Knife Of Liberty

Shadow Chasers EP

Written by: PP on 16/07/2008 18:09:42

When it comes to the Danish emo/screamo scene, you can count the number of bands in it with less than all of your available fingers. What surprises me the most about the scene is how high the quality bar has been set, as pretty much every band is easily capable of attracting international attention as well, as long as they are marketed properly in other countries. Kolding based Knife Of Liberty's self titled debut album firmly placed the band on the throne of the Danish scene together with Trusted Few, perhaps not in terms of fanbase-size but in terms of the great songwriting many songs on the disc had. It has been less than a year since that release and the band is already ready with a new EP called "Shadow Chasers". Perhaps they were eager to get the new material out as soon as possible, considering how significant departure it is from their previous sound.

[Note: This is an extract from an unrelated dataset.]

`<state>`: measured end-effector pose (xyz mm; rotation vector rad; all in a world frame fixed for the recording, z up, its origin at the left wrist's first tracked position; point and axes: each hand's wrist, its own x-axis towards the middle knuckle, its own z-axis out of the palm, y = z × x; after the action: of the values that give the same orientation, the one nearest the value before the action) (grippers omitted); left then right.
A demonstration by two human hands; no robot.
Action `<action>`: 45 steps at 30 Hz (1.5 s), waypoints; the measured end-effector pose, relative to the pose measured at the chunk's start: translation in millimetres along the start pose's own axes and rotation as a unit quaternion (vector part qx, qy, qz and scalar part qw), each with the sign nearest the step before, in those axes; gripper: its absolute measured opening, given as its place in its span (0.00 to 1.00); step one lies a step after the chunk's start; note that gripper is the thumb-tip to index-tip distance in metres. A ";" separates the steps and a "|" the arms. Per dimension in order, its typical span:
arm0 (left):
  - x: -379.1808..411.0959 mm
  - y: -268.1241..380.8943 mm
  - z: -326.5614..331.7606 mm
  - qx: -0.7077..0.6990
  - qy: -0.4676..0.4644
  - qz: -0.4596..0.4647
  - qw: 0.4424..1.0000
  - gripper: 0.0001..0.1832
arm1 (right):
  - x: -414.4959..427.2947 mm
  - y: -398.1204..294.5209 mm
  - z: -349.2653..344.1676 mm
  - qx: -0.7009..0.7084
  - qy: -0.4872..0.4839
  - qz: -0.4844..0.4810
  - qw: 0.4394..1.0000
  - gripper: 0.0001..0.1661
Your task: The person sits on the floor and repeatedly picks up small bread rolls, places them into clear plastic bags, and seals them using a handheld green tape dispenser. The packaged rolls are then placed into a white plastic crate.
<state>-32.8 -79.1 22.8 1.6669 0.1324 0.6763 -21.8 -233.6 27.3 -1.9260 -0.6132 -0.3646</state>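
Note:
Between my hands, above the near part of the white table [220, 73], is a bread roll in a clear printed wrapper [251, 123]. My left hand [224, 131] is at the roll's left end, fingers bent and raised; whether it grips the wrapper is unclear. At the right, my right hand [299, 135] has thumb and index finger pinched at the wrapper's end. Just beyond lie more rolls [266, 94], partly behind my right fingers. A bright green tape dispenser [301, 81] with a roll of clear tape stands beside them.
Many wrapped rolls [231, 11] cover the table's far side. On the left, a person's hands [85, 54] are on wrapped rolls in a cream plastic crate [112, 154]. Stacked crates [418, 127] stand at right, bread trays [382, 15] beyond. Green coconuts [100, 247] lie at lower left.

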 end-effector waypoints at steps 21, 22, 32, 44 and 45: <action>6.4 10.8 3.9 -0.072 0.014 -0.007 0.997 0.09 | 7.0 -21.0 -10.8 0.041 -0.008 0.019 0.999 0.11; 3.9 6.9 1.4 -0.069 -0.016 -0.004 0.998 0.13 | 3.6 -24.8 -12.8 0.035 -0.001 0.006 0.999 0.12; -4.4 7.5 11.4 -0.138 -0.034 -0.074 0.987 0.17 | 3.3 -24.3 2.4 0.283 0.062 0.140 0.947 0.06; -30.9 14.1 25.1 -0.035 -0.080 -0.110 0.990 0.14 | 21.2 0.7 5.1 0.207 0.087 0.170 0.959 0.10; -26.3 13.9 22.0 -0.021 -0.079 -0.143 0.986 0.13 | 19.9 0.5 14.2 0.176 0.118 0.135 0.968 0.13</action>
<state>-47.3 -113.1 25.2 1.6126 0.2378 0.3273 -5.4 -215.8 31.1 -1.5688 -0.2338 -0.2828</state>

The first thing you notice about the EP is how the Hawthorne Heights imitation has been dropped out almost completely. No longer does the band utilize heartbreaking screams delivered in a slow, painfully desperate passion, contrasted with much weaker clean vocals and infectious choruses. While that approach worked well for the band, it was easy to see that writing another record full of songs like that would probably lead into the same thing as happened with Hawthorne Heights on "If Only You Were Lonely": a boring release attempting to re-hash the same choruses and riffs that made the debut album so good.

So instead, the speedometer has been cranked up quite significantly. Remember the metalcore-ish opening lead of the self-titled album that raced on for a while before the song transformed into a pure emo/screamo song made out mostly of clean vocals and sugar sweet choruses? The single, rather complex lead has been traded in for a much more thicker, more layered guitar sound not all too distant from what UnderOATH did on "Define The Great Line". It's curvier, more thought out, and much better produced. As for the clean vocals, they are now more of a rarity than the order of the day. Almost the entirety of the album is full of throaty screaming that's comfortably placed somewhere between UnderOATH and Norma Jean's styles. It's harsh enough to sound tearing, like Norma Jean's Cory (see especially "In The Afterlife"), but simultaneously smooth enough to blend nicely into the thick chords and oscillating riffs.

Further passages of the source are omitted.